O pós-Segunda Guerra caracterizará novos tempos, onde novas condições, novos gostos, novas expectativas e nova estética surgirão, condicionando uma nova arquitetura residencial paulistana. A Arquitetura Moderna aparecerá como opção estilística e como modelo erudito apenas nos anos 50, enquanto o uso do concreto armado será definitivamente vulgarizado nas construções residenciais.

O inexorável processo de verticalização da cidade, marcado pela crescente construção de edifícios de todos os tipos, possibilitará o surgimento de um novo modo de morar que será adotado paulatinamente pelas classes médias da população paulistana, o edifício de apartamentos.1 A partir de programas diferenciados para atender os diferentes

estratos da sociedade, serão desenvolvidas soluções arquitetônicas próprias determinando modelos de organização espacial e dimensionamento, referenciados nos moldes das habitações unifamiliares tradicionais e adaptados às novas expectativas de “status” e conforto.

Com o passar do tempo, a classe média paulistana perdeu a expressão arquitetônica própria, que tão bem caracterizou a arquitetura residencial paulistana no período entre a Primeira e a Segunda Guerras Mundiais, para ocupar novamente o papel passivo de simples consumidora dos modelos e padrões arquitetônicos definidos pelas classes altas e sobretudo pelos incorporadores imobiliários.

E, como diz Carlos A. C. Lemos, “... já são outros os tempos, tempos de

comunicação fácil, do cinema, da televisão e das revistas de decoração que condicionam o gosto consumista.
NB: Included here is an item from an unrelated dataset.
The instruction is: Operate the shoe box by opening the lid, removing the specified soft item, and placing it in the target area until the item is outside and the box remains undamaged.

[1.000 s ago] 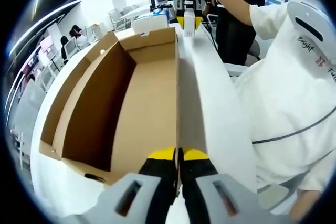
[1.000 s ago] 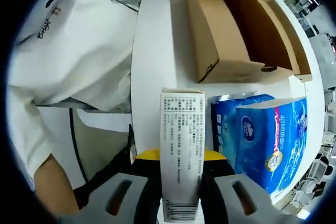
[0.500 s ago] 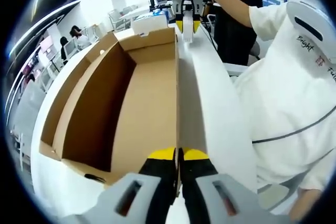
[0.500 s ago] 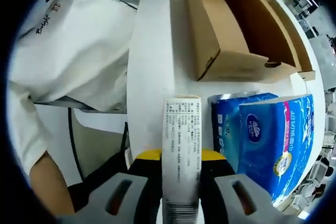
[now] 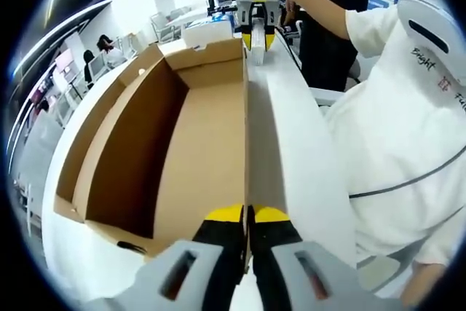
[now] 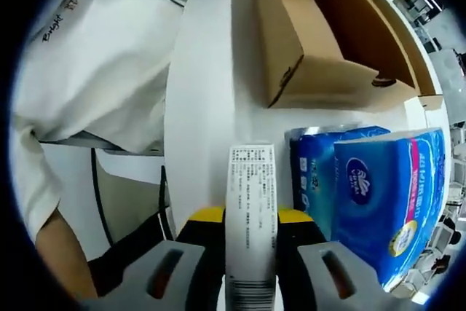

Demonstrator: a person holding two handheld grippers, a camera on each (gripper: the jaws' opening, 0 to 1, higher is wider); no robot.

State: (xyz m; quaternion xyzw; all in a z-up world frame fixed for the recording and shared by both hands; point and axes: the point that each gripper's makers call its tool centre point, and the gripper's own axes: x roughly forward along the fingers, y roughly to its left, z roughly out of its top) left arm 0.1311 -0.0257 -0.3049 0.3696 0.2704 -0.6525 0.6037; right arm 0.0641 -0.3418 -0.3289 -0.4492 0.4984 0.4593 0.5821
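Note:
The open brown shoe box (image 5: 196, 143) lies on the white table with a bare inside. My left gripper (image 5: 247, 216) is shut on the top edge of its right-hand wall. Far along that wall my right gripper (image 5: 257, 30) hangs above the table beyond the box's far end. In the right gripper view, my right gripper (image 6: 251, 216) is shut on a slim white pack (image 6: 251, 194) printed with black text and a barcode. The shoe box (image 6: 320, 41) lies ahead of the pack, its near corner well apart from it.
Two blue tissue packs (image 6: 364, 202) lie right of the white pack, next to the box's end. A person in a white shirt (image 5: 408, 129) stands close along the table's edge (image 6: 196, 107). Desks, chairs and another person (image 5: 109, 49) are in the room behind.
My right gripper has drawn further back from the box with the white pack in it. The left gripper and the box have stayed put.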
Hoje se copia tudo. Faz mais de cinqüenta anos que a classe média não inventa e não assume mais nada.” 2

1 “Nos anos 30, com a disseminação do uso do concreto, o prédio de apartamentos mostra-se definitivamente como solução

de moradia coletiva, até então altamente rejeitada pelo gosto popular e pela classe média que associava os edifícios multifamiliares aos cortiços de pobres. /.../ Morar em apartamento não era uma opção barata. Os edifícios construídos na época eram sempre para aluguel. /.../ A verticalização, aceita inicialmente com relutância, se multiplicaria nas décadas de 30 e 40, constituindo-se numa grande inovação no setor residencial com o surgimento dos prédios de apartamentos.” In: SOMEKH,

Nadia. A Cidade Vertical e o Urbanismo Modernizador p. 144.